───── Raw data

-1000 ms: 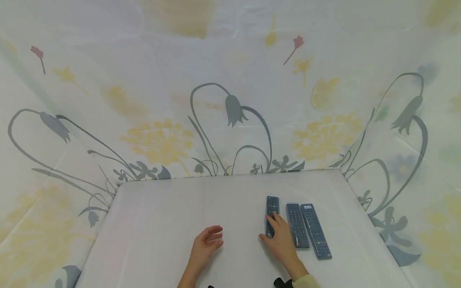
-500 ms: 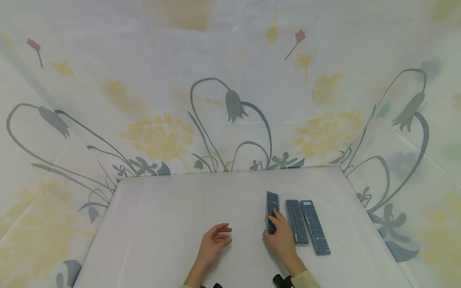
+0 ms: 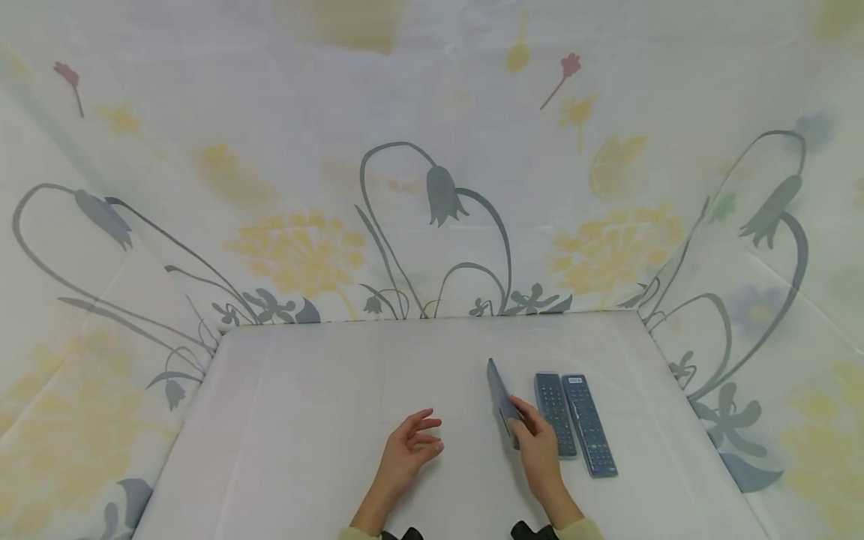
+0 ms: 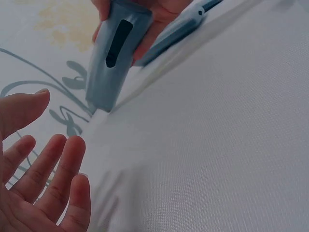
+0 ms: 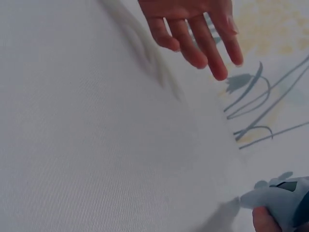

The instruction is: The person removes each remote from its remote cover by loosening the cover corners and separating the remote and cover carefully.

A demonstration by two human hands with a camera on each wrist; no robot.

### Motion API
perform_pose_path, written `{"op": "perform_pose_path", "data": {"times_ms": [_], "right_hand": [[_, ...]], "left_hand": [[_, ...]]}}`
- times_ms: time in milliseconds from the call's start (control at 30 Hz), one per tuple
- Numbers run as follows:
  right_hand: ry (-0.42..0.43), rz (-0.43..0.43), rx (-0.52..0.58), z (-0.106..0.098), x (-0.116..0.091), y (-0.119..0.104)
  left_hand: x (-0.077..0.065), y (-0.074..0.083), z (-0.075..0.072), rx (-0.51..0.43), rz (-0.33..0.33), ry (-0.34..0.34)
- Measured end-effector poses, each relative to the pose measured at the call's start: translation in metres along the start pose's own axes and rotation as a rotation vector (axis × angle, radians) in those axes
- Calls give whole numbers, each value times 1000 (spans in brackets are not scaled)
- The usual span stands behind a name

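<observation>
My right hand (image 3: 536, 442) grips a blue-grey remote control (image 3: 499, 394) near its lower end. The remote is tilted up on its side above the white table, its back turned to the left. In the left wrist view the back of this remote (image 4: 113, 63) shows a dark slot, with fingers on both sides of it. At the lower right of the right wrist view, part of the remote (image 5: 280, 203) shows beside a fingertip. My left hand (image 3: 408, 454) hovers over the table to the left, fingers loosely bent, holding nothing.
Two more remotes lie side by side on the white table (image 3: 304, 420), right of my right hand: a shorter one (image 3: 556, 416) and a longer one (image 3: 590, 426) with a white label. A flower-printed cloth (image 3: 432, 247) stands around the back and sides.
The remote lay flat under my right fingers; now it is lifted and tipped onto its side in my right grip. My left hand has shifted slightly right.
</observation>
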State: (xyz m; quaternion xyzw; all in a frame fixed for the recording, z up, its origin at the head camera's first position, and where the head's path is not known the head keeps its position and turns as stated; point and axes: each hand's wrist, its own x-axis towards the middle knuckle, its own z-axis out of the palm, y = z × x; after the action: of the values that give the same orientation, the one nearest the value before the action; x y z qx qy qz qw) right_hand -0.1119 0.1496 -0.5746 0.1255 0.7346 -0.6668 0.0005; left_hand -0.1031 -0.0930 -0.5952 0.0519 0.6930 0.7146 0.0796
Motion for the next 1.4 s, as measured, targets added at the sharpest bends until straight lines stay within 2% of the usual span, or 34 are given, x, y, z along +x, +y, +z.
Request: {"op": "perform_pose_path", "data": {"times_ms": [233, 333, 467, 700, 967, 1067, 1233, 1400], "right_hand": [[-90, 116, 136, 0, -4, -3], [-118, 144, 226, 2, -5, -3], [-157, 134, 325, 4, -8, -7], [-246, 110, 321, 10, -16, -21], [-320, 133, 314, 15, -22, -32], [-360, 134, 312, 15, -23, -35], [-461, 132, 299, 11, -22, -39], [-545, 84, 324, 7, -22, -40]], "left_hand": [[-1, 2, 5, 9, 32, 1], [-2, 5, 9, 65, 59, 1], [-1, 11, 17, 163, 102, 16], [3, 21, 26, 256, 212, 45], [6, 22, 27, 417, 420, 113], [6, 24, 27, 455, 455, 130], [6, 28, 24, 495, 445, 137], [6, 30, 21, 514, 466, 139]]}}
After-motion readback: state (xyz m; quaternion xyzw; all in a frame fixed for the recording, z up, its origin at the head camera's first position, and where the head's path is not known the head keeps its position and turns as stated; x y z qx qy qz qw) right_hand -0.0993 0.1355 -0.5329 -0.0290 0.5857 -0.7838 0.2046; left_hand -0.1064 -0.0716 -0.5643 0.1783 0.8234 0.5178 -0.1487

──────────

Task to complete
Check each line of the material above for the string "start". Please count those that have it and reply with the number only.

Result for this exercise
2